Write out each line from the data below that includes the word "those".
-=-=-=-=-
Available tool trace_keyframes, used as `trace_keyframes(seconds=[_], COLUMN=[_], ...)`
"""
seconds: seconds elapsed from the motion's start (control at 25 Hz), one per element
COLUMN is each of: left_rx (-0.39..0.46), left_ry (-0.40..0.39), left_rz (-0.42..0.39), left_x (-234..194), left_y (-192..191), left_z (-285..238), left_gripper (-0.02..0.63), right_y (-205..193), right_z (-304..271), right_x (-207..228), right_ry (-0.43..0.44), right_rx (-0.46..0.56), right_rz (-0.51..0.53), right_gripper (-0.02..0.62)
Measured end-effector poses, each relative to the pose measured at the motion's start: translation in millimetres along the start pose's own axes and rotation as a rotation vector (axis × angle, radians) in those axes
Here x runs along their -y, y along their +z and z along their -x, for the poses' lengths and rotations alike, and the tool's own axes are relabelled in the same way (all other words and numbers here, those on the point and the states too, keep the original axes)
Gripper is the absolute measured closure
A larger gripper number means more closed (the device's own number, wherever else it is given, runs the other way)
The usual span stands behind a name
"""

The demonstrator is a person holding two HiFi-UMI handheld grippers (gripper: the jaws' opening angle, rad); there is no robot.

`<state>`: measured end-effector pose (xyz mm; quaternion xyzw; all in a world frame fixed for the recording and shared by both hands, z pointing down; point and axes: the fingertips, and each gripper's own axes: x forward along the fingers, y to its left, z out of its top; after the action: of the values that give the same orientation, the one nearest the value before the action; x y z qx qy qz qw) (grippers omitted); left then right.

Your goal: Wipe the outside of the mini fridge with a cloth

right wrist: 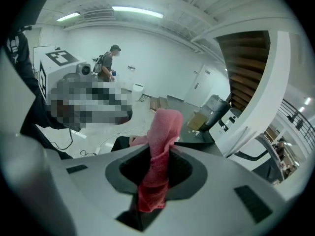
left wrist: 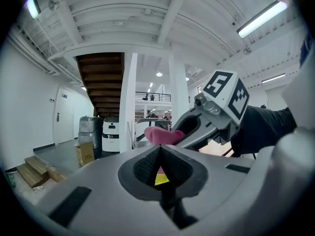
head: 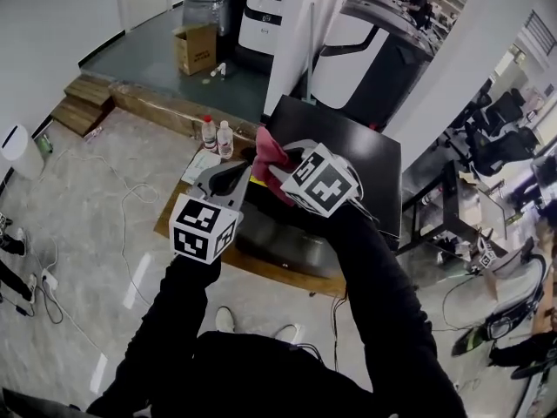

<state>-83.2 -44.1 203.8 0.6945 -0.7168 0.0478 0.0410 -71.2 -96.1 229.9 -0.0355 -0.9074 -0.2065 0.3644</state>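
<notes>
The black mini fridge stands on a low wooden platform below me. My right gripper hovers over the fridge's near left part, shut on a pink-red cloth. In the right gripper view the cloth is pinched between the jaws and sticks up past their tips. My left gripper hangs just left of the right one, over the fridge's left edge, jaws shut with nothing between them. From the left gripper view I see the right gripper and the cloth's end close ahead.
Two water bottles and a sheet of paper lie on the platform left of the fridge. Cables trail over the tiled floor. A cardboard box and white machines stand beyond. A black desk frame is at the right.
</notes>
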Motion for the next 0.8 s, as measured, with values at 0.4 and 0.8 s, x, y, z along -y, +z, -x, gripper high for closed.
trace_keyframes(seconds=[0.4,0.8], left_rx=[-0.017,-0.008], left_ry=[-0.21,-0.305], left_rz=[0.022,0.027], left_x=[12,88], left_y=[-33,-27], left_z=[-13,-36], left_gripper=[0.603,0.603], right_y=[-32,-97], right_z=[-53,-5], right_x=[-2,13], right_ry=[-0.091,-0.129], right_rx=[-0.172,-0.207], right_rz=[-0.022,-0.065], right_gripper=[0.509,0.511])
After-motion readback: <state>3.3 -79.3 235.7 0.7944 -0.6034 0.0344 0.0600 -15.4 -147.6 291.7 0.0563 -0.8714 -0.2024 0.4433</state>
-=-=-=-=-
» Response to this task:
Measured end-effector poses, each relative to the pose measured at the motion's start: translation in millimetres along the start pose's own axes and rotation as a rotation vector (axis × angle, radians) in those axes
Here x runs along their -y, y along their +z and z along their -x, for the poses' lengths and rotations alike, and the tool's own axes are relabelled in the same way (all other words and numbers here, those on the point and the states too, keep the original axes)

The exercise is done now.